BRIEF:
Instruction for the entries below: return the part that opens with the line containing "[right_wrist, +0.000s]" and closes with the line containing "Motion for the", exactly, and no pictures.

EXCERPTED DATA:
-=-=-=-=-
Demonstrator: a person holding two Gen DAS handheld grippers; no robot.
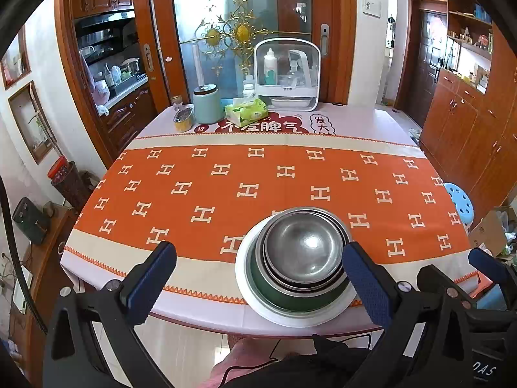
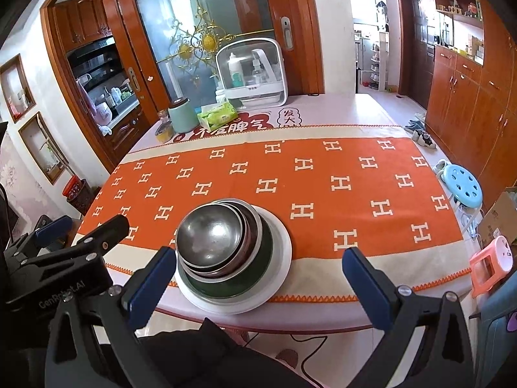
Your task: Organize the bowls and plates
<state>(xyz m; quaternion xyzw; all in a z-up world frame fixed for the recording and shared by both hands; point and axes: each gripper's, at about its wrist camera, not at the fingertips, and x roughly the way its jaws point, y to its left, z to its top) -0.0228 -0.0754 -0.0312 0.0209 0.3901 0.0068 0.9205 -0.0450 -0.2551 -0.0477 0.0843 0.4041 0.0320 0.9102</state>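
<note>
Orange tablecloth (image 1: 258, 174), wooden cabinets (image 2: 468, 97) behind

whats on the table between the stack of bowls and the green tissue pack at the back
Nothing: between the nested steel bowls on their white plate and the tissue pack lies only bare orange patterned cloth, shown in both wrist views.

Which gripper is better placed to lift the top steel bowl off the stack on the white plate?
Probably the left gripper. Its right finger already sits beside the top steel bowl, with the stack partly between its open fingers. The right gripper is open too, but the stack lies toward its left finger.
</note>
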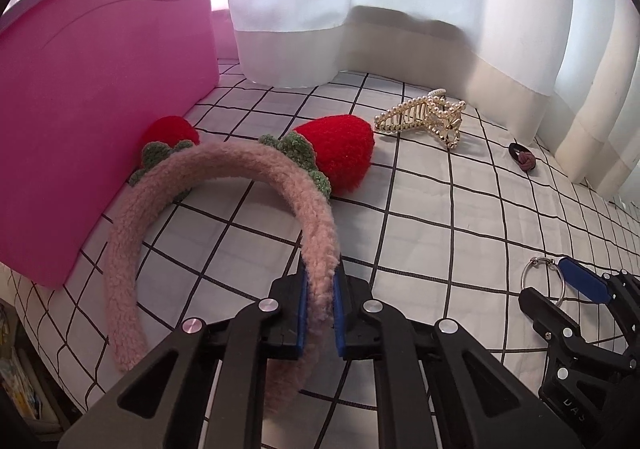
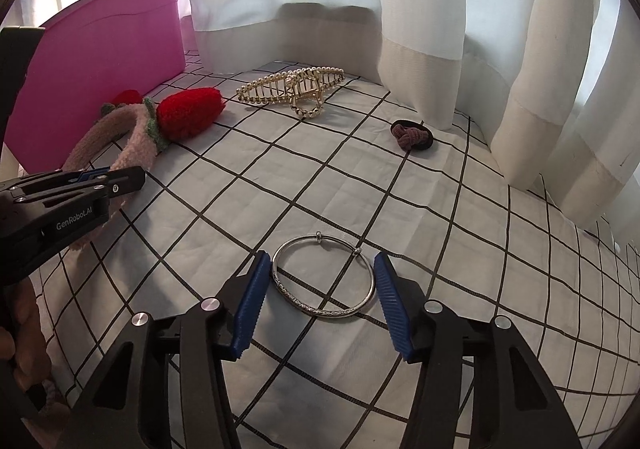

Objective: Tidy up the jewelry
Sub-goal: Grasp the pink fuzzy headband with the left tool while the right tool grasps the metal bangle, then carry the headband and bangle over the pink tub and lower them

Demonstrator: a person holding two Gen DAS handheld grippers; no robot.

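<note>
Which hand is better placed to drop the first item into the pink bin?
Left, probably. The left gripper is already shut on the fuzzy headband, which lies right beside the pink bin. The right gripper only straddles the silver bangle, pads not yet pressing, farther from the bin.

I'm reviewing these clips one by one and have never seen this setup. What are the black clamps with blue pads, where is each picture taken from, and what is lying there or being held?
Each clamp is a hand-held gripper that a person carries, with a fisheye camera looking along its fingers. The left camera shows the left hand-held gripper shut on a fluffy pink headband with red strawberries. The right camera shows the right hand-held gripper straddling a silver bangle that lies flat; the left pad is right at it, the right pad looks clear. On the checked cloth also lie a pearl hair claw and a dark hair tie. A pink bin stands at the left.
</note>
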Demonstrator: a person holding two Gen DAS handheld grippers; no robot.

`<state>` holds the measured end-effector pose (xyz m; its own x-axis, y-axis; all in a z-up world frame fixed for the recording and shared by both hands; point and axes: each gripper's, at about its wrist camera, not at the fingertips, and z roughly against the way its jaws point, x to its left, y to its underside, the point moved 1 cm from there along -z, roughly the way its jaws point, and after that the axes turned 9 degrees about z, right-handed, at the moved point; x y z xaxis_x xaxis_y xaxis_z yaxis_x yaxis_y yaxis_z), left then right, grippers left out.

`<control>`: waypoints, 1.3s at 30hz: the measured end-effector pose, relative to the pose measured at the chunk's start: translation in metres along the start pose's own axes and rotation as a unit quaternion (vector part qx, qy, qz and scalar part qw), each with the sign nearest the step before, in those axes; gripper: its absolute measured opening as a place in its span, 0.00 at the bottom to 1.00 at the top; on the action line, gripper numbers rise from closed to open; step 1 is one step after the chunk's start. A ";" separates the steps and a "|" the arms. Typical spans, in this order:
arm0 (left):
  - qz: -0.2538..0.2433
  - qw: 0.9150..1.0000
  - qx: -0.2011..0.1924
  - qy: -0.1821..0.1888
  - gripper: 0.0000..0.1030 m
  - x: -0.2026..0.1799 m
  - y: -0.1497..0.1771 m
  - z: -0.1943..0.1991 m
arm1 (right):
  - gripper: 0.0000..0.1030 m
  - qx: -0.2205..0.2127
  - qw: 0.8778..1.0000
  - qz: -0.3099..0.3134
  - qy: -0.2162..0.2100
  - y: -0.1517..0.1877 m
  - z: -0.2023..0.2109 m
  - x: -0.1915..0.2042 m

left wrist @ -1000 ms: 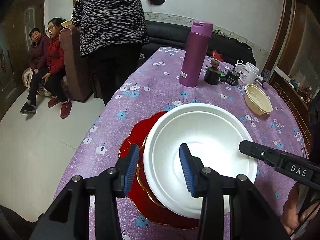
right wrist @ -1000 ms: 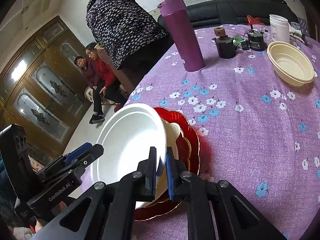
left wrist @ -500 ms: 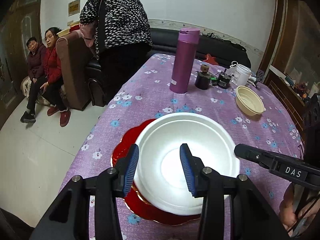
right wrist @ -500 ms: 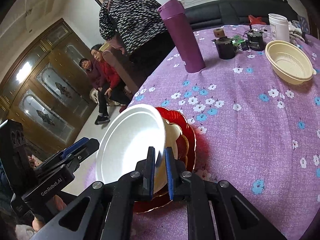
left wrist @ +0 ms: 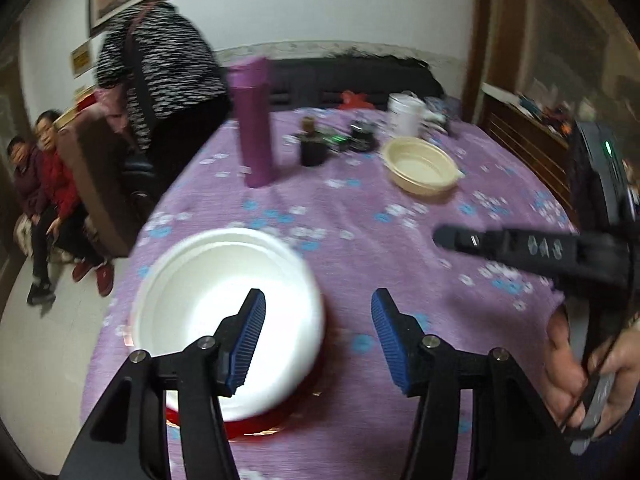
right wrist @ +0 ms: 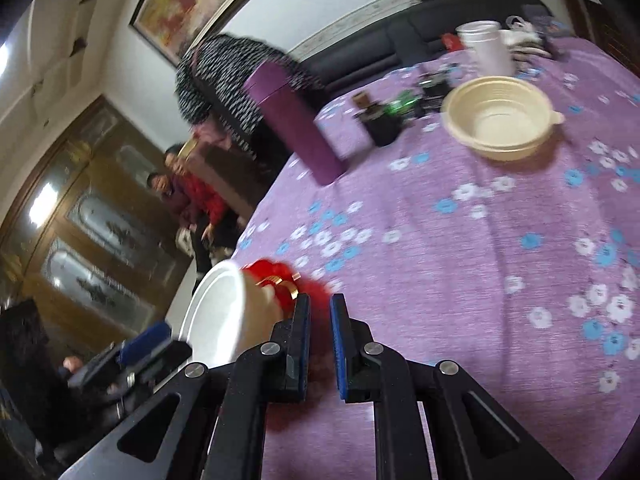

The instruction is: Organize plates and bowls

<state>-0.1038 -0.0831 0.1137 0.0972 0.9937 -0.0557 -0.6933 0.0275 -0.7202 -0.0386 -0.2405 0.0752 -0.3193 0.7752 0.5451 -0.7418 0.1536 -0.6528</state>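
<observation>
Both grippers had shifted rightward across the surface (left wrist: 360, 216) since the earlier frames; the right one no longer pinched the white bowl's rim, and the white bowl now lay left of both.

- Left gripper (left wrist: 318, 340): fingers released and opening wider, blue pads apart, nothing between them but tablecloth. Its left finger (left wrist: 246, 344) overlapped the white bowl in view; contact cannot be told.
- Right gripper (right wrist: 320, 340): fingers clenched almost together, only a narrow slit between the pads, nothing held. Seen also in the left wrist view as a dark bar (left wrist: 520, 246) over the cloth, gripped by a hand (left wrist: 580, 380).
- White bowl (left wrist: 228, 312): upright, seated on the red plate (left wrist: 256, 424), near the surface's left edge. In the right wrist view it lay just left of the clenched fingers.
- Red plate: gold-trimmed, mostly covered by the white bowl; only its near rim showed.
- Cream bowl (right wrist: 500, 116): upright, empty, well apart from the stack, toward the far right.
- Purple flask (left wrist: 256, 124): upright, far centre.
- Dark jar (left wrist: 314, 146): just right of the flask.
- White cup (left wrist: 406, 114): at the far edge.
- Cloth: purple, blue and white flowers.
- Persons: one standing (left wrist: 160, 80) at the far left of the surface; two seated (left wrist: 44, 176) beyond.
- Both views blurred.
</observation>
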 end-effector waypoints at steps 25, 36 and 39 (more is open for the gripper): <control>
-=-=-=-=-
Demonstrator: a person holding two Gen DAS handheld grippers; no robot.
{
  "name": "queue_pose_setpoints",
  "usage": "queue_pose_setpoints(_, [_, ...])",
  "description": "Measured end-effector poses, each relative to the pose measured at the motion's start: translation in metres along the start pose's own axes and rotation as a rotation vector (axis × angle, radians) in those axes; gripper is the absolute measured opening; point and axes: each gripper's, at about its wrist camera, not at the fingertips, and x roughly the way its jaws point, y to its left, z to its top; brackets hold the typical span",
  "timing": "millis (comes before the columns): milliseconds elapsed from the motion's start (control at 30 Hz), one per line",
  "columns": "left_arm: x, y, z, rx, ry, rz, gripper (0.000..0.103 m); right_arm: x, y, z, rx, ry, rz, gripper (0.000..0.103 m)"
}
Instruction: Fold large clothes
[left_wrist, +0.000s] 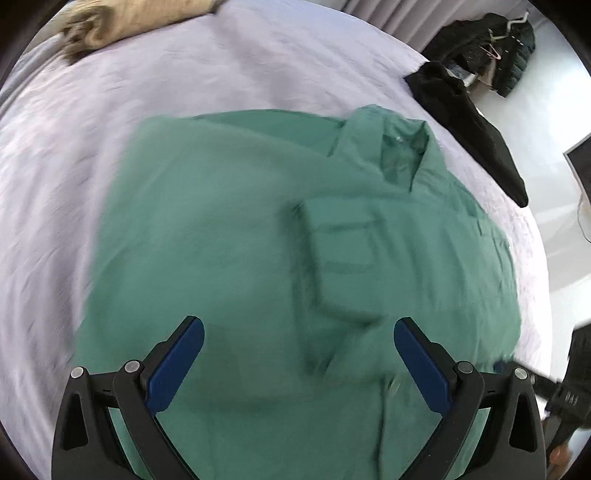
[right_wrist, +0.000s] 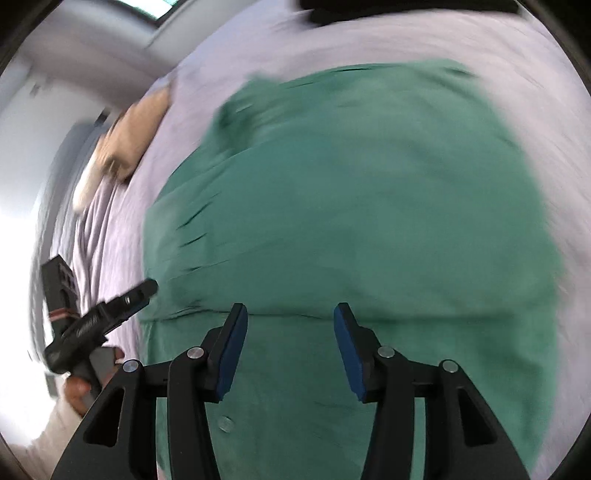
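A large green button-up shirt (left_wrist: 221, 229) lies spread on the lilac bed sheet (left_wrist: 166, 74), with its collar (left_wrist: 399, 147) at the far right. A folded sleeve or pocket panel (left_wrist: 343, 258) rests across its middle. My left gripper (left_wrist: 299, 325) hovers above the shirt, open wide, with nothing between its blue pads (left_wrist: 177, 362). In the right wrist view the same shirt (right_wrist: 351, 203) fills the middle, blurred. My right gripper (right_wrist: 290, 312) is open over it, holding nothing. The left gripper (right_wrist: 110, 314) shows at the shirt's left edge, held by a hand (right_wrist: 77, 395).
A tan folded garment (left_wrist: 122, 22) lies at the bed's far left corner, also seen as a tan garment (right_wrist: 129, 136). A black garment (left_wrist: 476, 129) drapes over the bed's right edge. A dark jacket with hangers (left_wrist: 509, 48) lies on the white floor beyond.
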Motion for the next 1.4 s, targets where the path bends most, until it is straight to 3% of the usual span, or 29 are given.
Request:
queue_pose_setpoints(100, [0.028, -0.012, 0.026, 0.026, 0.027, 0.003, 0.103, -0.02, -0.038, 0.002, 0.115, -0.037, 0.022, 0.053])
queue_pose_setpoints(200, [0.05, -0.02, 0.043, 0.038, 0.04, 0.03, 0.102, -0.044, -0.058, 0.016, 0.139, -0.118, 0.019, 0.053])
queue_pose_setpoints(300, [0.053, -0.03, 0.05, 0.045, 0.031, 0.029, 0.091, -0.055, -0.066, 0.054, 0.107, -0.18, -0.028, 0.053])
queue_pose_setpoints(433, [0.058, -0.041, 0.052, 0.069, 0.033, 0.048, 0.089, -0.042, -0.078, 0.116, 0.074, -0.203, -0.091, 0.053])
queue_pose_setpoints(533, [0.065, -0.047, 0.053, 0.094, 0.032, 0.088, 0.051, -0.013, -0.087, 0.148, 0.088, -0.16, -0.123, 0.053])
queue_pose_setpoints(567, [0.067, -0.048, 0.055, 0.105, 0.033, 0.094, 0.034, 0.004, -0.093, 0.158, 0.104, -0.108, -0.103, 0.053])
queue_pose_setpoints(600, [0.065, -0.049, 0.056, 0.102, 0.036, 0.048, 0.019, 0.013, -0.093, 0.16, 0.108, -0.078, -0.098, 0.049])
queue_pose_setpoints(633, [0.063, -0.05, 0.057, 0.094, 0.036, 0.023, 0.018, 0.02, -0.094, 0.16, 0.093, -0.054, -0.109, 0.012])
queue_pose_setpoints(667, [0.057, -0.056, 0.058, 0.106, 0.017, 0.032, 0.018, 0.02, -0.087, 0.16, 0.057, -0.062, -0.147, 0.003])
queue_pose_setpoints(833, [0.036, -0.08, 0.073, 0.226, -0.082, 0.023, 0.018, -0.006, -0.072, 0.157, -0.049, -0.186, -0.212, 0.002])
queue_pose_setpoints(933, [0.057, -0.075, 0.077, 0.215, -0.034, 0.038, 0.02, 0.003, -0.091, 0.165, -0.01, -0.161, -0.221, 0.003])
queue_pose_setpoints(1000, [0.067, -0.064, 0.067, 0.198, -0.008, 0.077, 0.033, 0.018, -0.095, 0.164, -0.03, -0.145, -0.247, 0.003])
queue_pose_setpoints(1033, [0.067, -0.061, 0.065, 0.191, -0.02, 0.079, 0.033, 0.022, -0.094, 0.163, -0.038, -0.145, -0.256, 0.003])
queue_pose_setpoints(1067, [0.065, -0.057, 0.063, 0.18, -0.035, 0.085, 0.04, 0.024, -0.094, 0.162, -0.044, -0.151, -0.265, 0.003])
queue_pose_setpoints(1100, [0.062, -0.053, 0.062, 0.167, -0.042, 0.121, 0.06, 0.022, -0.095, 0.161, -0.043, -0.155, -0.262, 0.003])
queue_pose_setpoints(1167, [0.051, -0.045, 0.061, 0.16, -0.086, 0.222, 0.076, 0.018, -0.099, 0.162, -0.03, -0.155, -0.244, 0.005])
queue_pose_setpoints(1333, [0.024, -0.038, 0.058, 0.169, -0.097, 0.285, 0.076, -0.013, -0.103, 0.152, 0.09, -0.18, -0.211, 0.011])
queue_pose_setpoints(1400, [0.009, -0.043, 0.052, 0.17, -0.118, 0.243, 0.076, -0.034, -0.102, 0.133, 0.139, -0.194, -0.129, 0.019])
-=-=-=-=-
EXPECTED ANSWER:
[right_wrist, +0.000s] 
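A large green button-up shirt (left_wrist: 221, 229) lies spread on the lilac bed sheet (left_wrist: 166, 74), with its collar (left_wrist: 399, 147) at the far right. A folded sleeve or pocket panel (left_wrist: 343, 258) rests across its middle. My left gripper (left_wrist: 299, 325) hovers above the shirt, open wide, with nothing between its blue pads (left_wrist: 177, 362). In the right wrist view the same shirt (right_wrist: 351, 203) fills the middle, blurred. My right gripper (right_wrist: 290, 312) is open over it, holding nothing. The left gripper (right_wrist: 110, 314) shows at the shirt's left edge, held by a hand (right_wrist: 77, 395).
A tan folded garment (left_wrist: 122, 22) lies at the bed's far left corner, also seen as a tan garment (right_wrist: 129, 136). A black garment (left_wrist: 476, 129) drapes over the bed's right edge. A dark jacket with hangers (left_wrist: 509, 48) lies on the white floor beyond.
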Motion for the next 1.4 s, targets where the path bends most, until it is straight to 3% of the usual span, or 29 are given.

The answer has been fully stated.